Montréal est une ville avec laquelle j’entretiens un rapport paradoxal. Même si je dors ailleurs (mon lit se trouve à moins de dix minutes du Centre Bell, ce qui me confère encore un maximum de droits), c’est là que je suis né et c’est là que je vais mourir. J’aime cette ville pour plein de bonnes raisons. En même temps, je ne peux ignorer ce qui cloche. Un pied dans le rêve et l’autre dans la réalité, celle qui fait parfois mal à voir.

J’aime Montréal et ses institutions. Remonter la Saint-Laurent, arrêter en chemin chez Schwartz’s pour ramasser un smoked meat médium-coupable avec un Cherry Coke. Sinon, je pique une pointe jusque dans le Mile-End chez Wilensky sur Fairmount. Là où depuis 82 ans, on maîtrise la science exacte qui permet de mêler le baloney au salami sans que personne ne puisse jamais remettre en question la légitimité de la chose.

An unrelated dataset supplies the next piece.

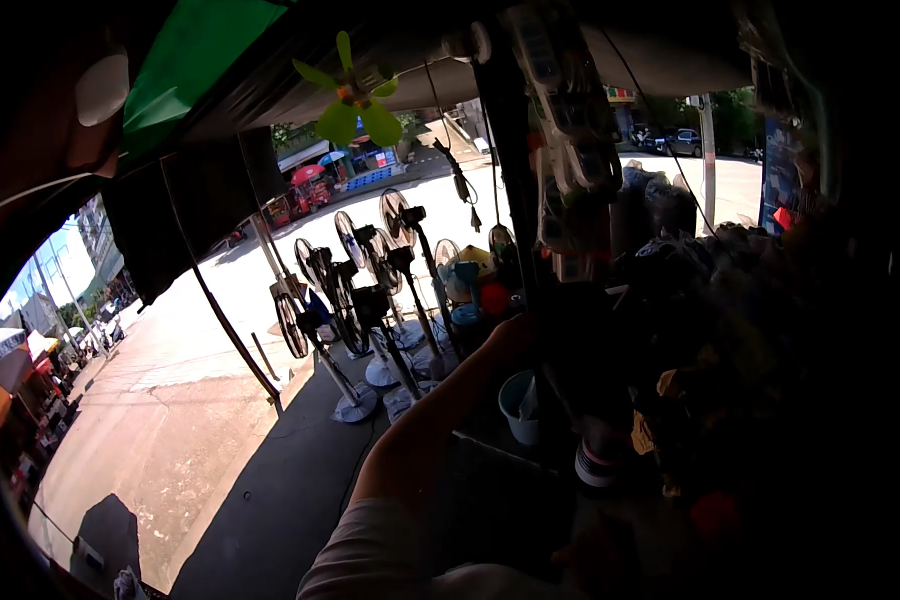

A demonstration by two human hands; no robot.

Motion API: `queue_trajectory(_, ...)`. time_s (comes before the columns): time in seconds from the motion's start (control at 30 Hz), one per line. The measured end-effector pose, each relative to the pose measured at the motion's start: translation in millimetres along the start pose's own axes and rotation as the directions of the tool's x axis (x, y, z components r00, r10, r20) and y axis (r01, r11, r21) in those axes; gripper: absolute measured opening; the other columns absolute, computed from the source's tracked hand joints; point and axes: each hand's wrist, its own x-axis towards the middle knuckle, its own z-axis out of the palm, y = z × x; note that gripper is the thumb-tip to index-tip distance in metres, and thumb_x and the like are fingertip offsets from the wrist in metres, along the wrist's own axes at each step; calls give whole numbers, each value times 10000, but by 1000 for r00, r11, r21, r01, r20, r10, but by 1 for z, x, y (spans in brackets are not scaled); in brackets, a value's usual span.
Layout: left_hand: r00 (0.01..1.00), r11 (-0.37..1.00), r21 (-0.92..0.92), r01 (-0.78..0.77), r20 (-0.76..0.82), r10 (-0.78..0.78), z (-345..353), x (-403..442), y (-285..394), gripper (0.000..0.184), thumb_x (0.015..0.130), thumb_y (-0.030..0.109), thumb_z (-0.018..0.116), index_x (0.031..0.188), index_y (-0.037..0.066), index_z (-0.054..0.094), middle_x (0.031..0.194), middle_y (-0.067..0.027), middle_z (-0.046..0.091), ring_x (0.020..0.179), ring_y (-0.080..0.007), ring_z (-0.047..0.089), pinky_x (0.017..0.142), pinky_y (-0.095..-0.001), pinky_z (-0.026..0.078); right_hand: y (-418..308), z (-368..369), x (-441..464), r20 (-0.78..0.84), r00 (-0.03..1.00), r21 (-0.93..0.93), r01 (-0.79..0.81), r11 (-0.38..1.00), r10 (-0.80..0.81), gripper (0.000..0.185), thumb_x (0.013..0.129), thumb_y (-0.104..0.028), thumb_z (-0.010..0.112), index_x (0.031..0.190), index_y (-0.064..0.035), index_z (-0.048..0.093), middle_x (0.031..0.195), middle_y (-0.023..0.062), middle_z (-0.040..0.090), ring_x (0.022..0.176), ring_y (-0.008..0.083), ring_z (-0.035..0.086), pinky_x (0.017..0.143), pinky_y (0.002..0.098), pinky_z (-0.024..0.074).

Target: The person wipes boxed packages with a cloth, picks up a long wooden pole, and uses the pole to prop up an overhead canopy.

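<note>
My left arm, in a light short sleeve, reaches forward across the middle of the head view. My left hand (pixel 513 338) ends in deep shadow beside a dark upright post (pixel 510 170). Its fingers are lost in the dark, so whether it holds anything does not show. Just below it stands a pale bucket (pixel 519 425) with something light inside. Beyond the arm are several pedestal fans (pixel 402 262), some with bases wrapped in plastic. My right hand cannot be made out; the lower right is nearly black.
Overhead hangs a yellow-green fan blade (pixel 348 98). A cable with a plug (pixel 457 180) dangles near the post, with packaged goods (pixel 575 150) beside it. Dark piled goods (pixel 710 270) fill the right. A sunlit road (pixel 170 420) lies outside, and a slanting pole (pixel 225 300) stands left.
</note>
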Motion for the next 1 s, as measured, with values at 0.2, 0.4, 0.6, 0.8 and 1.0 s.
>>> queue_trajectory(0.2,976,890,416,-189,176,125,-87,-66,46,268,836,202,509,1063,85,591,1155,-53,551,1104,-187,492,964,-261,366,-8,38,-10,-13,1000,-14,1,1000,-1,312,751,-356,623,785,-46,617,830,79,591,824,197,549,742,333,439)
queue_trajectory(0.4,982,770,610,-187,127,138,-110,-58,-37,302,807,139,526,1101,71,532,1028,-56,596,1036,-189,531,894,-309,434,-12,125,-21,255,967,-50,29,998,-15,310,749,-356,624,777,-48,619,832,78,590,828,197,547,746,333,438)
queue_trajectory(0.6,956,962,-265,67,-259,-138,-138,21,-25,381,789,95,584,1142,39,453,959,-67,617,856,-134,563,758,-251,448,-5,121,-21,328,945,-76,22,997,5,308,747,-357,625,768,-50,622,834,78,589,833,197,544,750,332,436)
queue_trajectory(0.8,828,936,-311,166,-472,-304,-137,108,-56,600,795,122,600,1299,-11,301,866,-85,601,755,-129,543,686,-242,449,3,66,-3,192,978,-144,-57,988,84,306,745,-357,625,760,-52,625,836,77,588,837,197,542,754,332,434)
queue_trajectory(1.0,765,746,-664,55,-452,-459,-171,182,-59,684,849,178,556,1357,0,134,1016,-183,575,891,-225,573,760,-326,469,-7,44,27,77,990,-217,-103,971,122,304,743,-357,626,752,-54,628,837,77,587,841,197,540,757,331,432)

Je me demande si, dans longtemps, on pourra encore visiter des commerces du genre, qui seront à leur tour devenus des monuments populaires, des incontournables de nos vies. Êtes-vous passé récemment sur Saint-Denis, entre Sherbrooke et de Maisonneuve? Avez-vous compté combien d’espaces commerciaux sont à l’abandon? Dix, quinze, vingt? On commence à manquer de doigts et d’orteils pour les dénombrer. Dans une ville en bonne santé, ces choses n’arrivent pas.

J’aime le coin du Quartier des spectacles. J’aime surtout la place des Festivals. Un lieu superbe, une réussite totale. Là où, trois mois par année, on peut assister à un enchaînement exceptionnel d’activités gratuites de grande qualité. Pourtant, si on se déplace 200 pieds à l’ouest, au coin de Sainte-Catherine et de Bleury, il y a là un terrain vacant lamentablement inexploité depuis 2007. Là où, dans les grandes années du Spectrum, nous avons tout vu et tout entendu. Le vrai de vrai cœur de Montréal, ne le cherchez pas ailleurs, c’est là qu’il était. Depuis qu’on a rasé ce temple culturel pour un mégaprojet qui a fait patate, le centre-ville semble manquer de souffle. Vous savez, ce petit quelque chose qui fait la différence. On aura beau crier partout que Montréal est une capitale culturelle et imprimer des posters pour que ça se sache, on se demande parfois s’il ne s’agit pas là d’une vision de l’esprit un peu tordue. Pouvez-vous m’expliquer pourquoi, dans notre capitale culturelle, il n’y a pas plus de salles de cinéma au centre-ville? Du Forum machin-truc au Quartier-Latin, il y a le Scotia et après, rien d’autre. Ça aussi, c’est anormal.

J’aime Montréal et ses rues même si elles sont pleines de nids de poule et de crevasses. J’ignore ce qui se passe cette année mais j’ai l’impression que l’opération «patchage» connaît des ratés. Si ça continue comme ça, on va inaugurer des piscines publiques au beau milieu du chemin…

J’aime Montréal, ses Mont-réalaises et ses Montréalais. Même quand ils traversent la rue sur la rouge. Parfois je m’inquiète pour leur santé quand ils font ça et j’imagine les pires scénarios. Dans ce temps-là, pour chasser l’horreur, je vais me promener dans le parc La Fontaine, sur le mont Royal ou sur le parvis de l’oratoire Saint-Joseph.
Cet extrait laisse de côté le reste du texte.